Abstract:At present, high-dimensional global optimization problems with time-series models have received much attention from engineering fields. Since it was proposed, Bayesian optimization has quickly become a popular and promising approach for solving global optimization problems. However, the standard Bayesian optimization algorithm is insufficient to solving the global optimal solution when the model is high-dimensional. Hence, this paper presents a novel high dimensional Bayesian optimization algorithm by considering dimension reduction and different dimension fill-in strategies. Most existing literature about Bayesian optimization algorithms did not discuss the sampling strategies to optimize the acquisition function.
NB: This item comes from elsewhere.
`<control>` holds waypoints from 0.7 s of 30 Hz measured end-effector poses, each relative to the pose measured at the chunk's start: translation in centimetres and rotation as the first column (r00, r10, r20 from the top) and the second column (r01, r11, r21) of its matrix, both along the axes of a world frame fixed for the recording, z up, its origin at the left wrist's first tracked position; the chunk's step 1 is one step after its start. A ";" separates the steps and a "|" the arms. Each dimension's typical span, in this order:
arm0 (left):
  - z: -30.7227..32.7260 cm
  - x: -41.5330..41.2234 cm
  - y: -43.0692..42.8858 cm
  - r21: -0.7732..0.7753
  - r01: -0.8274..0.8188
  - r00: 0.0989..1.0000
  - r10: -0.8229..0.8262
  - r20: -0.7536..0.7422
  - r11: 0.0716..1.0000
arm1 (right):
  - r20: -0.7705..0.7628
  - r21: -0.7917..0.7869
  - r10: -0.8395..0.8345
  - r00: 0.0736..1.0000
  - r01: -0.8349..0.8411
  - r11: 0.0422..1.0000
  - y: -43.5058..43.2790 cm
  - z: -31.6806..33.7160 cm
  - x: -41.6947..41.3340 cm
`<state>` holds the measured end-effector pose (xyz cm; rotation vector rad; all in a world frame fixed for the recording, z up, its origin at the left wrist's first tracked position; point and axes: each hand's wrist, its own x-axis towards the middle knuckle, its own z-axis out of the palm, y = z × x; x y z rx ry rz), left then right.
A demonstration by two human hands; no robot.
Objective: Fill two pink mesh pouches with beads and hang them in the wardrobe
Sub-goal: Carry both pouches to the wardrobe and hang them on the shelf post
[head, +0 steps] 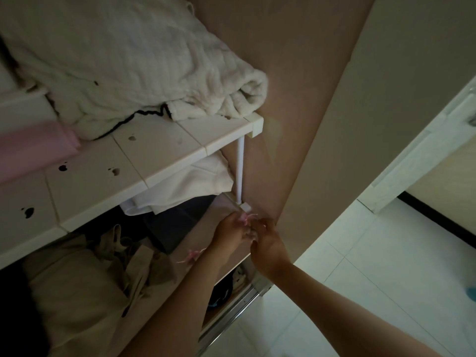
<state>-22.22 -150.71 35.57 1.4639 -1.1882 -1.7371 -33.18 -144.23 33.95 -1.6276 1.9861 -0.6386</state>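
Observation:
Both my hands reach deep into the dim wardrobe, just below the foot of a thin white rod (240,171) that runs down from the white shelf (154,155). My left hand (229,229) and my right hand (268,240) meet there, their fingers pinching the pink strings of a pouch (246,219). The pouch's body is hidden between my fingers. A second bit of pink string or pouch (193,254) shows left of my left forearm, over the clothes.
A white blanket (144,60) and a pink folded cloth (33,148) lie on the shelf. White, dark and beige clothes (85,279) are piled below it. The wardrobe's side panel (296,124) stands right of my hands; its metal door track (231,313) and the white tiled floor (373,253) lie lower right.

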 end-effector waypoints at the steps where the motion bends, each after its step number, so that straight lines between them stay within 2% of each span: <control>1: -0.1 -0.1 0.0 -0.016 0.008 1.000 -0.008 -0.006 1.000 | -0.003 -0.009 0.003 1.000 -0.003 1.000 0.1 0.0 0.0; 5: -0.1 -0.7 0.0 -0.035 0.035 0.999 -0.037 -0.035 0.999 | -0.016 0.014 0.005 1.000 -0.004 1.000 0.1 0.2 -0.2; 11: 1.2 -0.6 0.4 -0.017 0.088 0.996 -0.088 0.006 0.996 | -0.001 0.089 0.074 0.997 -0.074 0.993 -0.7 1.0 -0.3; 14: 2.0 0.3 0.7 -0.080 0.139 0.987 -0.131 0.095 0.987 | -0.032 0.135 0.083 0.996 -0.078 0.988 -0.9 1.6 -0.3; 17: 2.5 1.9 1.3 -0.167 0.134 0.984 -0.111 0.141 0.977 | -0.047 0.108 0.042 0.998 -0.036 0.993 -0.9 2.6 0.0; 21: 3.2 5.0 1.5 -0.300 0.098 0.914 0.034 0.405 0.949 | -0.073 0.084 0.113 0.991 -0.106 0.991 -1.5 3.7 1.2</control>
This study proposed a new sampling method based on both the multi-armed bandit and random search methods while optimizing the acquisition function. Besides, based on the time-dependent or dimension-dependent characteristics of the model, the proposed algorithm can reduce the dimension evenly. Then, five different dimension fill-in strategies were discussed and compared in this study. Finally, to increase the final accuracy of the optimal solution, the proposed algorithm adds a local search based on a series of Adam-based steps at the final stage. Our computational experiments demonstrated that the proposed Bayesian optimization algorithm could achieve reasonable solutions with excellent performances for high dimensional global optimization problems with a time-series optimal control model.